Instructions for the task: This task calls for the complete listing below, reproduced exactly.

^^^^^^^^

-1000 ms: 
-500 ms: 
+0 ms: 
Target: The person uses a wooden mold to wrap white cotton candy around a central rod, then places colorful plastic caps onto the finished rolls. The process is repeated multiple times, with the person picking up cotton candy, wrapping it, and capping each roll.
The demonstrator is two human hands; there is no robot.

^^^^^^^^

Answer box:
-1000 ms: 
-500 ms: 
+0 ms: 
Target: The person uses a wooden mold to wrap white cotton candy around a central rod, then places colorful plastic caps onto the finished rolls. The process is repeated multiple times, with the person picking up cotton candy, wrapping it, and capping each roll.
The demonstrator is two human hands; there is no robot.

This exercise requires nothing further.